Giter VIP home page Giter VIP logo

cdcd's Introduction

Conditional Discrete Contrastive Diffusion (CDCD)

This is the implementation of the Conditional Discrete Contrastive Diffusion approach for cross-modal and conditional generation (ICLR2023).

Ye Zhu, Yu Wu, Kyle Olszewski, Jian Ren, Sergey Tulyakov, Yan Yan

Paper | Project Page

Updates:

  • (04/2023) Also super exicited to introduce my new series of work in #AI4Science and #ML4Astrophysics, where we apply the diffusion generative models to solve real scientific problems in astronomy for the star formation in universe. Specifically, we adapt the DDPM formulation to predict the density of molecular clouds, and achieve an order of magnitude improvement on the prediction accuracy over the existing physical methods. Full paper accecpted to The Astrophysical Journal (Top-1 Journal in Astronomy), short version can also be found in ICLR23 Physics4ML Workshop.

  • If you are interested in applying pre-trained and frozen diffusion models for various downstream applications such as image editing, please also check my recent work Boundary Guided Mixing Trajectory for Semantic Control with Diffusion Models, in which we introduce a non-learning based (thus super light-weight) method for image semantic control and manipulation by denoising trajectory guidance, thanks! (Code and project page will be released soon, stay tuned!)

1. Project Overview

In this work, we introduce our Conditional Discrete Contrastive Diffusion (CDCD) approach to enhance the input-output connections in cross-modal and conditional generation. Specifically, we tackle the problem by maximizing the mutual information between the given input and the generated output via contrastive learning. We demonstrate the efficacy of the proposed approach in evaluations with three diverse, multimodal conditional synthesis tasks on five datasets: dance-to-music generation on AIST++ and TikTok Dance-Music, text-to-image synthesis on CUB200 and MSCOCO, and class-conditioned image synthesis on ImageNet.

2. Environment Setup

The environment can be set up following the instructions below. The dance-to-music task requires the pretrained JukeBox model, and the text-to-image task loads the pre-trained DALL-E model.

conda create --name cdcd python=3.8
source activate cdcd
conda install mpi4py==3.0.3
# install the pytorch and cudatoolkit based on your machine.
conda install pytorch==1.8.0 torchvision==0.9.0 torchaudio==0.8.0 cudatoolkit=11.1 -c pytorch -c conda-forge
git clone https://github.com/L-YeZhu/CDCD.git
cd CDCD
pip install -r requirements.txt
cd ./synthesis/modeling/models/
pip install -e .

3. Dataset

We conduct experiments on three diverse cross-modal and conditional generation tasks on five datasets: dance-to-music generation, text-to-image synthesis, and class-conditioned image synthesis.

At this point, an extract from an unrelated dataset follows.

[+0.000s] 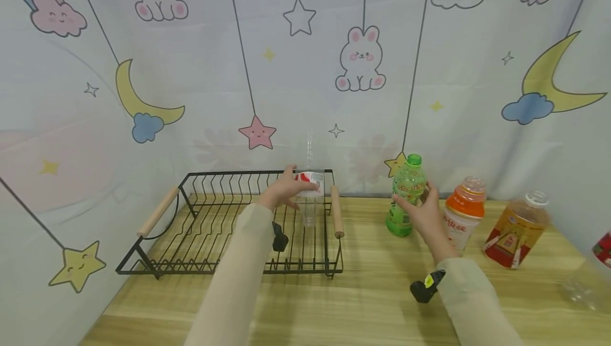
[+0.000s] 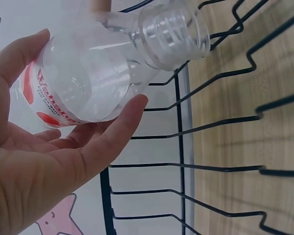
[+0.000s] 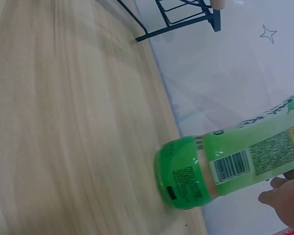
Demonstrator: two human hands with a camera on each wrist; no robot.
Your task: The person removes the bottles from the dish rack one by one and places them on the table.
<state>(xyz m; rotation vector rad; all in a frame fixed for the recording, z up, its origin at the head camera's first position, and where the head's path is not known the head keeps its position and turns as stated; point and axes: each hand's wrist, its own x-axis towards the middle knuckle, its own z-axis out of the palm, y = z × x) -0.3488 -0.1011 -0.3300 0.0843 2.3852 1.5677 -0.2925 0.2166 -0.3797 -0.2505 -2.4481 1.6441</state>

3.1 AIST++ Dataset for Dance-to-Music

The AIST++ dataset is a subset of AIST dataset, which can be downloaded from here. We use the cross-modality data split for training and testing.

3.2 TikTok Dance-Music Dataset for Dance-to-Music

The TikTok Dance-Music dataset includes the dance videos with paired music collected from "in the wild" environment, which can be downloaded from here.

3.3 Text-to-Image Datasets

We follow the dataset preprations similar to the VQ-Diffusion for the CUB200, MSCOCO, and ImageNet.

4. Training

Please check and modify all the paths in the config files to match your machine before running experiments.

Here are some pre-trained models for use: AIST++, TikTok, CUB200.

4.1 Default training

To perform dance-to-music on AIST++. This default setting trains contrastive diffusion model with 80 steps with step-wise parallel contrastive diffusion and intra-negative music samples.

CUDA_VISIBLE_DEVICES=#IDS python running_command/run_train_aist.py 

To perform dance-to-music on TikTok Dance-Music. This default setting trains contrastive diffusion model with 80 steps with step-wise parallel contrastive diffusion and intra-negative music samples.

CUDA_VISIBLE_DEVICES=#IDS python running_command/run_train_tiktok.py 

To perform text-to-image on CUB200. This default setting trains contrastive diffusion model with 80 steps with sample-wise auxiliary diffusion and inter-negative image samples.

CUDA_VISIBLE_DEVICES=#IDS python running_command/run_train_cub.py 

To perform text-to-image on MSCOCO. This default setting trains contrastive diffusion model with 80 steps with step-wise parallel diffusion and intra-negative image samples.

CUDA_VISIBLE_DEVICES=#IDS python running_command/run_train_coco.py 

To perform class conditioned image synthesis on ImageNet. This default setting trains contrastive diffusion model with 80 steps with step-wise parallel diffusion and intra-negative image samples.

CUDA_VISIBLE_DEVICES=#IDS python running_command/run_train_imgnet.py 

4.2 Options for different contrastive diffusion settings

As we described in our paper, there are several possible combinations with the contrastive diffusion modes and negative sampling methods. In addition to the default training settings, you can optionally select and play with these settings by making modifications as follows.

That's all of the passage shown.